**What you are asked to do**
The word to look for is "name". Report every line of the entries below that has it.

**Information supplied**
--- START ---
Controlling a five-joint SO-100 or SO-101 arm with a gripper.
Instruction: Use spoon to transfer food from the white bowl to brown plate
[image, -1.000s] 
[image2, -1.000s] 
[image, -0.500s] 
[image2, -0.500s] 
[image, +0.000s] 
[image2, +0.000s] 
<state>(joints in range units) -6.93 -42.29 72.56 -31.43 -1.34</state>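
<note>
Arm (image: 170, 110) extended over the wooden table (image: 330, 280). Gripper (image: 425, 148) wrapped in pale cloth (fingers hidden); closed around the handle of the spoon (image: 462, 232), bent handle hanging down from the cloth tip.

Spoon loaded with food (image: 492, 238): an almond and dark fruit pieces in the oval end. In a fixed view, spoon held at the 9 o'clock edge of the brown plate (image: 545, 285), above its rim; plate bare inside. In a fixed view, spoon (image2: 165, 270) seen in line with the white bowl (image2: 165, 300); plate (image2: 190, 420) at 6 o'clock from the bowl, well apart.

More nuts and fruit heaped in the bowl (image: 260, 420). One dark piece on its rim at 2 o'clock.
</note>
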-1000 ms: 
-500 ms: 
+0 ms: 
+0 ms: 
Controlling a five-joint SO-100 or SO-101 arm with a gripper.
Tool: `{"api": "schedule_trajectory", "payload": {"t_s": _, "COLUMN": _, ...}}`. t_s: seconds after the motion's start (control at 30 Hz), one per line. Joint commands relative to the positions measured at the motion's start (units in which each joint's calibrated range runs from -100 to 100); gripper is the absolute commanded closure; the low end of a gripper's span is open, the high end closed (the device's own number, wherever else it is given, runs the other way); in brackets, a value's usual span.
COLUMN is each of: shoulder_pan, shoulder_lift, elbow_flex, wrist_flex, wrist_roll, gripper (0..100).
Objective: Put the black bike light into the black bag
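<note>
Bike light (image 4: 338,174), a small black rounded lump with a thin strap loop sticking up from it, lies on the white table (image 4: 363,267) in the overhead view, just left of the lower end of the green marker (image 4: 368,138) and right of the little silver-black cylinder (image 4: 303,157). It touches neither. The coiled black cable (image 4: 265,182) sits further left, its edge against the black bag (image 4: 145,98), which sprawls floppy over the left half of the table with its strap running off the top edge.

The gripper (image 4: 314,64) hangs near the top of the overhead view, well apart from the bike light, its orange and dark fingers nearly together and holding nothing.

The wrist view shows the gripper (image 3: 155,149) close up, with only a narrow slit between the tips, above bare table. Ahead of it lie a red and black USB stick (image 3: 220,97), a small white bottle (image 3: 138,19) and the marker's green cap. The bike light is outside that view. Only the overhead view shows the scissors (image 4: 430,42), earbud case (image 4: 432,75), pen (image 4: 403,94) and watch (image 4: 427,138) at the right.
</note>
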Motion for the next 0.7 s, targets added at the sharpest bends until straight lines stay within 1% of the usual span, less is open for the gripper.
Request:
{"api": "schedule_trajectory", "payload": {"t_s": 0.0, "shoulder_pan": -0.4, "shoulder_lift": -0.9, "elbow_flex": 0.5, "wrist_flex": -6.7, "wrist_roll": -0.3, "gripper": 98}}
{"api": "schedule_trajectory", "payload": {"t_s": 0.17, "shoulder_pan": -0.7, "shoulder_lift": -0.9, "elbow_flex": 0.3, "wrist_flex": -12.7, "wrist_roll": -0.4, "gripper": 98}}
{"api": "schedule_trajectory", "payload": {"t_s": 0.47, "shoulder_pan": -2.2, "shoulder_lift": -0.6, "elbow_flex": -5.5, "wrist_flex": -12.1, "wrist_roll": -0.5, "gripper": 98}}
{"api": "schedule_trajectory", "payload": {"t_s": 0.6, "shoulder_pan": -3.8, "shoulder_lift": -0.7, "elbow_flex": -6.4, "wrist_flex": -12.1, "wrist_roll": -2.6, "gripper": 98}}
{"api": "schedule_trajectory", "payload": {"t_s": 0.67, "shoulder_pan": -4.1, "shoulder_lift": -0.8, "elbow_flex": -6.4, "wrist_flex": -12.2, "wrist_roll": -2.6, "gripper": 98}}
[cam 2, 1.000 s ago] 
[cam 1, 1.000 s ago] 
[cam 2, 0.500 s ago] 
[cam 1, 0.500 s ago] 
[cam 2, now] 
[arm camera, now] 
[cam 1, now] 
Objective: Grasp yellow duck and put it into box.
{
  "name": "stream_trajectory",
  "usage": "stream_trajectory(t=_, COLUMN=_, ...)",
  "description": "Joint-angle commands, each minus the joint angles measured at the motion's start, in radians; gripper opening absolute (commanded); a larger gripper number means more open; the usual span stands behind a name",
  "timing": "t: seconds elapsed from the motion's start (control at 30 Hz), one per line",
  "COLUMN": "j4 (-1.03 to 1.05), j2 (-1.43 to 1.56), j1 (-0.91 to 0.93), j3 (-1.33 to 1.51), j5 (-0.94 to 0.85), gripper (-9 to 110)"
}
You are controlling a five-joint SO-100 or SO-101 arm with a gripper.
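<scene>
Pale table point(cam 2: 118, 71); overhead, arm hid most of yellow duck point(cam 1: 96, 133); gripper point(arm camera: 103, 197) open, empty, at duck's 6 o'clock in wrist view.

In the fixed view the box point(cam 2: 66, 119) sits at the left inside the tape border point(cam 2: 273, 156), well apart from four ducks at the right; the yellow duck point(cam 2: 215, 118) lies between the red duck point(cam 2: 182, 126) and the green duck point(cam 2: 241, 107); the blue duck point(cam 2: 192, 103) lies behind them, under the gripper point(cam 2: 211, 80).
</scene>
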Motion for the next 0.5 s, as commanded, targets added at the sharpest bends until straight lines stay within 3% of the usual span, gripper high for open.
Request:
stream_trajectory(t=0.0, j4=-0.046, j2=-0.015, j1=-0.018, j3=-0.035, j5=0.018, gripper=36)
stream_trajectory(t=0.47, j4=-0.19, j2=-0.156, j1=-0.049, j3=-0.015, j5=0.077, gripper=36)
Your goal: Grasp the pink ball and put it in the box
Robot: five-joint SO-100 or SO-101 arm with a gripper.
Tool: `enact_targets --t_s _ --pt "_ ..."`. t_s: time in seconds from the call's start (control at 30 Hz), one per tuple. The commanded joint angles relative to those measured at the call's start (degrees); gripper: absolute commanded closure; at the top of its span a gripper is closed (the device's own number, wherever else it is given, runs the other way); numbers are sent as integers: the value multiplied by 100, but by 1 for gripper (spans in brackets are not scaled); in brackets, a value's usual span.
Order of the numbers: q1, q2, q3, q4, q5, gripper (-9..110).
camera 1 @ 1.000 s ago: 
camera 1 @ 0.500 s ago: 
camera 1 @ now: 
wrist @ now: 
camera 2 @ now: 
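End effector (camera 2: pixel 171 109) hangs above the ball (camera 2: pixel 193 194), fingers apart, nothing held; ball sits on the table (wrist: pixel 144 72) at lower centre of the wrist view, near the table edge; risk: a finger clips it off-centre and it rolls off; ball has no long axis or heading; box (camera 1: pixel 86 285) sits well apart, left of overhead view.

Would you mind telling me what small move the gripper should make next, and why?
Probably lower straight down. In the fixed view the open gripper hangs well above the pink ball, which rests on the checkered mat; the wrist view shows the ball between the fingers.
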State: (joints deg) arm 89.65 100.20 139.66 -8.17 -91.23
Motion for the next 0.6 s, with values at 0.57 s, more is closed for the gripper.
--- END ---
**Written response**
  "name": "stream_trajectory",
  "description": "Joint-angle commands, each minus the joint angles measured at the motion's start, in radians; gripper opening absolute (commanded); a larger gripper number means more open; the usual span stands behind a name",

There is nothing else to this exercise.